What to produce - Set down the data again in full, keeping every line exactly as it is.

Stored data entries -
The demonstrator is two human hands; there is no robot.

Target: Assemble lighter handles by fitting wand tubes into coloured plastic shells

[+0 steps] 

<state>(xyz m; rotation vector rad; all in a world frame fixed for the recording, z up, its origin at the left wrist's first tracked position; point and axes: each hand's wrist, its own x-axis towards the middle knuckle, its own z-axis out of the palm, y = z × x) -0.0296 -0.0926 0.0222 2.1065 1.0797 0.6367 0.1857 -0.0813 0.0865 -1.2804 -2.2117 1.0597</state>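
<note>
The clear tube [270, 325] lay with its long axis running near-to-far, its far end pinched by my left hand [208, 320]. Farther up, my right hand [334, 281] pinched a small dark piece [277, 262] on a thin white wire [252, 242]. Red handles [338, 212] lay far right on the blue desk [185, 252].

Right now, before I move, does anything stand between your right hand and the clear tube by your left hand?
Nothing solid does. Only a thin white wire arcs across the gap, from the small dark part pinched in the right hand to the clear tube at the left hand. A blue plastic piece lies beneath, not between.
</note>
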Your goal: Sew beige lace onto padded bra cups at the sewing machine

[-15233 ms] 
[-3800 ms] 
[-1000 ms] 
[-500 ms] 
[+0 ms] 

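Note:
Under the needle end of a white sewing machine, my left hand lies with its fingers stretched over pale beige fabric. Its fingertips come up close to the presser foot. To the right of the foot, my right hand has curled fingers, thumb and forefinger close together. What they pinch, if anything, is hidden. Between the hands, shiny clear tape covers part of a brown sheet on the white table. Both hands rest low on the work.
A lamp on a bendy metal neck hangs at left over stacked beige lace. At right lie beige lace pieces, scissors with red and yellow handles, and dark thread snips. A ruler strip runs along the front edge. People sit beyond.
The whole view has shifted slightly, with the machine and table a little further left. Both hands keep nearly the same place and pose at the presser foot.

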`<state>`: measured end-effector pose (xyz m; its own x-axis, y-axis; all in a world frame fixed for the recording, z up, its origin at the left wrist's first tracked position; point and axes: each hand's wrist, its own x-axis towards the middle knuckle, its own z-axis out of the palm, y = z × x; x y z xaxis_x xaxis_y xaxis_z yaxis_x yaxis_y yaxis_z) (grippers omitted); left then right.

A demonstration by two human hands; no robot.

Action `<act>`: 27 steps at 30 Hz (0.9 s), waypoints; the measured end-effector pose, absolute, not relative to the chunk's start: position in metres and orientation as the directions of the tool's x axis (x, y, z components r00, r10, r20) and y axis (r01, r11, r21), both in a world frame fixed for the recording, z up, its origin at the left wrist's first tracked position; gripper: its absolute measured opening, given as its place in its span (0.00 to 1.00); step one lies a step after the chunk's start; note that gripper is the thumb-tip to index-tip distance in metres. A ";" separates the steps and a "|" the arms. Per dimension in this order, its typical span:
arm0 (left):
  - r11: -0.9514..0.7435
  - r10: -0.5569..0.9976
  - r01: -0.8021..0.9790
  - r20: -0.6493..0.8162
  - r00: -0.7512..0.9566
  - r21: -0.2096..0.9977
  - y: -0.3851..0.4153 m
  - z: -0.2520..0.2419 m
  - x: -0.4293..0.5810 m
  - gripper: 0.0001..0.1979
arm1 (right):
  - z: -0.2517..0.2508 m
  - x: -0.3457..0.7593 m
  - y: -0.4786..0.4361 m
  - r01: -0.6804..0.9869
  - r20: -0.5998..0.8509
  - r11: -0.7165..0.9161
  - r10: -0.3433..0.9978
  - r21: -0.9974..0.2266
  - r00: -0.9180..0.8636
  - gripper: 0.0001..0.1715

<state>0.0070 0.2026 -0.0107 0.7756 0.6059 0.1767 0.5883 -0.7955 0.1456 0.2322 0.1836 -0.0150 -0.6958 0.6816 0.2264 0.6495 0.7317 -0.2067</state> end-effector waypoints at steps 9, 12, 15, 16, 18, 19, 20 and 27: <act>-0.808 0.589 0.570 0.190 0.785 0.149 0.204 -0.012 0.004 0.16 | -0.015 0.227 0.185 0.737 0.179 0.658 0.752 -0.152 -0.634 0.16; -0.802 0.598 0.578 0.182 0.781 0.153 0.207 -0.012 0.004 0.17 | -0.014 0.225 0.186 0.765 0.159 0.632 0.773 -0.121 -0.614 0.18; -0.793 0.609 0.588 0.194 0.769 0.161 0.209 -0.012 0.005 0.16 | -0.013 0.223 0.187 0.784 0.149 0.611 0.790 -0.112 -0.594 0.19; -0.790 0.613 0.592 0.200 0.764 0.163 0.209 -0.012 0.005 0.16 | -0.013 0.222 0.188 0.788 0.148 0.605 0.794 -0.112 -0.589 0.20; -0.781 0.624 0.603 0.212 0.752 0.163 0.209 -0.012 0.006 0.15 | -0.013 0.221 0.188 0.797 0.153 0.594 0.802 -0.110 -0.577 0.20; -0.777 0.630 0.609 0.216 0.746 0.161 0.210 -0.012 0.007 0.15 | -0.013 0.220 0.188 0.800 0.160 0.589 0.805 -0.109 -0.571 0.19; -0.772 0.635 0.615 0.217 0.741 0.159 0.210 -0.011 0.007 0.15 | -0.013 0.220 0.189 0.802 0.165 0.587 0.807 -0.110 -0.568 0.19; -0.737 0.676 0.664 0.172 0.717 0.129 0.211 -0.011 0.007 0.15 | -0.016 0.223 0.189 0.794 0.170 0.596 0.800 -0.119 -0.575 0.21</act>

Answer for this exercise -
The demonstrator is two human hands; there is no robot.

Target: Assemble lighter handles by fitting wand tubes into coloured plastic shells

[+0 steps] 

<state>(xyz m; rotation vector rad; all in a world frame fixed for the recording, z up, its origin at the left wrist's first tracked position; point and axes: each hand's wrist, its own x-axis towards the middle knuckle, its own z-axis out of the palm, y = z × x) -0.0296 -0.0926 0.0222 2.1065 1.0797 0.6367 0.1857 -0.0813 0.0865 -1.2804 -2.2117 1.0597</state>
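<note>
The clear tube [270, 325] lay with its long axis running near-to-far, its far end pinched by my left hand [208, 320]. Farther up, my right hand [334, 281] pinched a small dark piece [277, 262] on a thin white wire [252, 242]. Red handles [338, 212] lay far right on the blue desk [185, 252].

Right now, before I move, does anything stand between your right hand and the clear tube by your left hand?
Nothing solid does. Only a thin white wire arcs across the gap, from the small dark part pinched in the right hand to the clear tube at the left hand. A blue plastic piece lies beneath, not between.
</note>
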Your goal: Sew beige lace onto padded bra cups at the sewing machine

[-15233 ms] 
[-3800 ms] 
[-1000 ms] 
[-500 ms] 
[+0 ms] 

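Note:
Under the needle end of a white sewing machine, my left hand lies with its fingers stretched over pale beige fabric. Its fingertips come up close to the presser foot. To the right of the foot, my right hand has curled fingers, thumb and forefinger close together. What they pinch, if anything, is hidden. Between the hands, shiny clear tape covers part of a brown sheet on the white table. Both hands rest low on the work.
A lamp on a bendy metal neck hangs at left over stacked beige lace. At right lie beige lace pieces, scissors with red and yellow handles, and dark thread snips. A ruler strip runs along the front edge. People sit beyond.
The whole view has shifted slightly, with the machine and table a little further left. Both hands keep nearly the same place and pose at the presser foot.
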
`<state>`: measured end-effector pose (xyz m; its own x-axis, y-axis; all in a world frame fixed for the recording, z up, its origin at the left wrist's first tracked position; point and axes: each hand's wrist, its own x-axis towards the middle knuckle, its own z-axis out of the palm, y = z × x; x y z xaxis_x xaxis_y xaxis_z yaxis_x yaxis_y yaxis_z) (grippers omitted); left then right.

A demonstration by two human hands; no robot.

Action `<act>`: 27 steps at 30 Hz (0.9 s), waypoints; the measured end-effector pose, absolute, not relative to the chunk's start: position in metres and orientation as the directions of the tool's x axis (x, y, z components r00, r10, r20) and y axis (r01, r11, r21), both in a world frame fixed for the recording, z up, its origin at the left wrist's first tracked position; gripper: its absolute measured opening, given as its place in its span (0.00 to 1.00); step one lies a step after the chunk's start; note that gripper is the thumb-tip to index-tip distance in metres. A ";" separates the steps and a "|" the arms. Per dimension in this order, its typical span:
arm0 (left):
  - r11: -0.9514..0.7435
  - r10: -0.5569..0.9976
  - r01: -0.8021..0.9790
  - r20: -0.6493..0.8162
  - r00: -0.7512..0.9566
  - r21: -0.2096..0.9977
  - y: -0.3851..0.4153 m
  - z: -0.2520..0.2419 m
  - x: -0.4293..0.5810 m
  - gripper: 0.0001..0.1979
arm1 (right):
  - z: -0.2517..0.2508 m
  - x: -0.3457..0.7593 m
  - y: -0.4786..0.4361 m
  - r01: -0.6804..0.9869
  - r20: -0.5998..0.8509
  - r11: -0.7165..0.9161
  - r10: -0.3433..0.9978
  - r21: -0.9974..0.2266
  - r00: -0.9180..0.8636
  - gripper: 0.0001..0.1715

<state>0.0070 0.2026 -0.0107 0.7756 0.6059 0.1767 0.5883 -0.7955 0.1456 0.2322 0.1836 -0.0150 -0.6958 0.6816 0.2264 0.6495 0.7317 -0.2067</state> end-effector waypoints at steps 9, 12, 15, 16, 18, 19, 20 and 27: <act>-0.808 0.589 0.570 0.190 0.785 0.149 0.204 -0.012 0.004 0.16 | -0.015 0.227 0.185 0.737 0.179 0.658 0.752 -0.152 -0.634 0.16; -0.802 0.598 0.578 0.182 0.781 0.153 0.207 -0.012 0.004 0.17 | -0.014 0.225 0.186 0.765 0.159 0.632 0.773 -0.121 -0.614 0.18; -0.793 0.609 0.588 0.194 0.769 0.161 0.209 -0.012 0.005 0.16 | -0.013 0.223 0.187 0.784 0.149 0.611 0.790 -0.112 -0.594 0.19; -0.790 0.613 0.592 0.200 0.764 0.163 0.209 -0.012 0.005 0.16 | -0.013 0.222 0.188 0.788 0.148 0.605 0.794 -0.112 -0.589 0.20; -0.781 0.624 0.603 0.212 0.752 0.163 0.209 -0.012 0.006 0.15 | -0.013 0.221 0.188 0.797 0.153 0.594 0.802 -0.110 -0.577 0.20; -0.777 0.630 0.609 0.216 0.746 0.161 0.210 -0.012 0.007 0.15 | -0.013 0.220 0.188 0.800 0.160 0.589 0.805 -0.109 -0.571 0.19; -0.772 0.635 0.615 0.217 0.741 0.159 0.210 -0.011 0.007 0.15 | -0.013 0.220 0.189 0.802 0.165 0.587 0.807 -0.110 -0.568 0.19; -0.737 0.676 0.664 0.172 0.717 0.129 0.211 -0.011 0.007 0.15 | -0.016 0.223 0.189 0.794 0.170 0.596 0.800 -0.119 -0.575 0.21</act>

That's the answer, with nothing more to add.